### Directions for this task
Give back exactly the lines from the one holding "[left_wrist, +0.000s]" to the bottom of the material, both included, and nothing more. No pictures.

....

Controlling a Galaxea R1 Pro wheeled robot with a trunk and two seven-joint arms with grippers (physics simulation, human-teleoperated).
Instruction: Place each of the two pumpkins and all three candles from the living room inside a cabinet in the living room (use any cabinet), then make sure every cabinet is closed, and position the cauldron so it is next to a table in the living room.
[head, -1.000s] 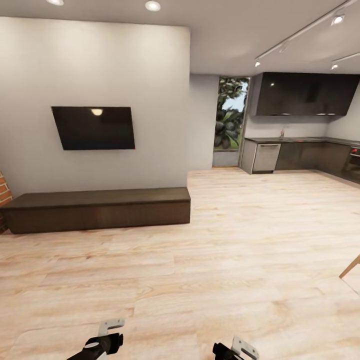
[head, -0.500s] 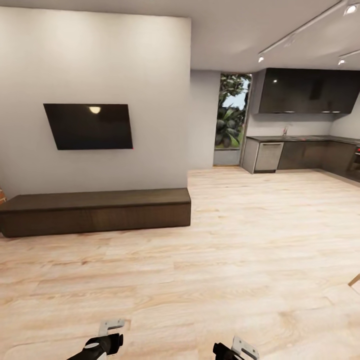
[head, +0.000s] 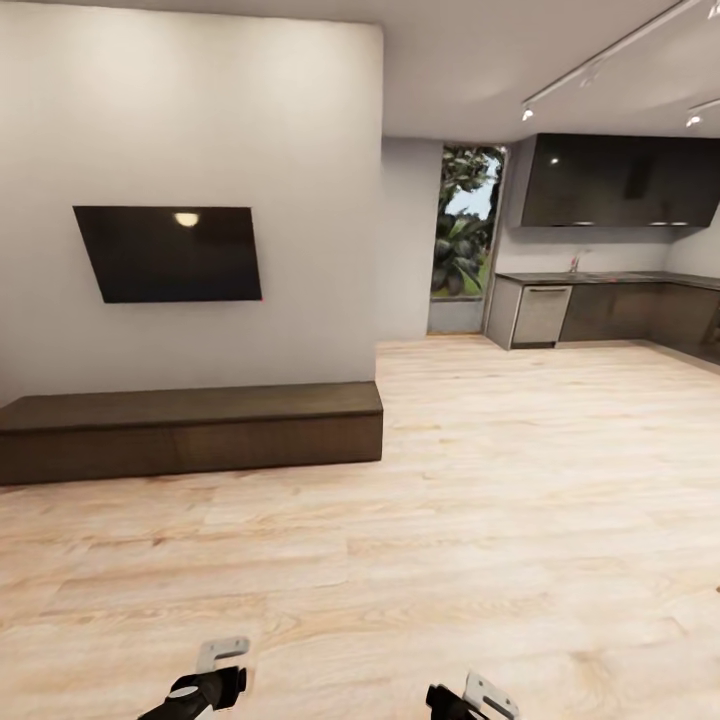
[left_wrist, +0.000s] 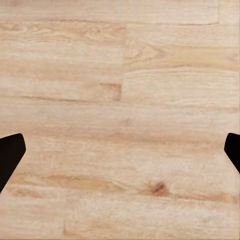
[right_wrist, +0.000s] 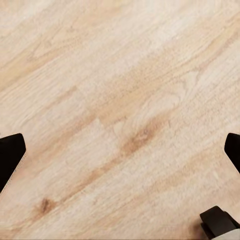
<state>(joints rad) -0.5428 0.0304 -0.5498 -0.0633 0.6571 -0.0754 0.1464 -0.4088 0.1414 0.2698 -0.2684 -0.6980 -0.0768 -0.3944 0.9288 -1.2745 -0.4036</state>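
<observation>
Left gripper (left_wrist: 120, 150) spread wide, empty | right gripper (right_wrist: 120, 150) same | cabinet (head: 190, 432) shut: stiff, handle-less fronts, probably pull by drawer's top edge

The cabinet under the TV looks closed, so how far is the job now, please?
Nothing can be confirmed as done. The cabinet shows flat closed fronts, contents hidden. In hand: nothing; the left gripper and right gripper are open over bare wooden floor. No pumpkins, candles or cauldron can be seen here, so whether they are stored or still to fetch cannot be told.
</observation>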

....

### Reply
[left_wrist, +0.000s] 
[right_wrist, +0.000s] 
<state>(joints rad) -0.5428 0.0304 -0.5498 -0.0633 0.6571 -0.0754 0.1464 -0.4088 0.1414 0.2698 -0.2684 -0.6980 -0.0768 -0.3944 0.9288 -1.2745 -0.4036</state>
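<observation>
Left gripper (left_wrist: 120, 150) spread wide, empty | right gripper (right_wrist: 120, 150) same | cabinet (head: 190, 432) shut: stiff, handle-less fronts, probably pull by drawer's top edge

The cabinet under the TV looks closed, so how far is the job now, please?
Nothing can be confirmed as done. The cabinet shows flat closed fronts, contents hidden. In hand: nothing; the left gripper and right gripper are open over bare wooden floor. No pumpkins, candles or cauldron can be seen here, so whether they are stored or still to fetch cannot be told.
</observation>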

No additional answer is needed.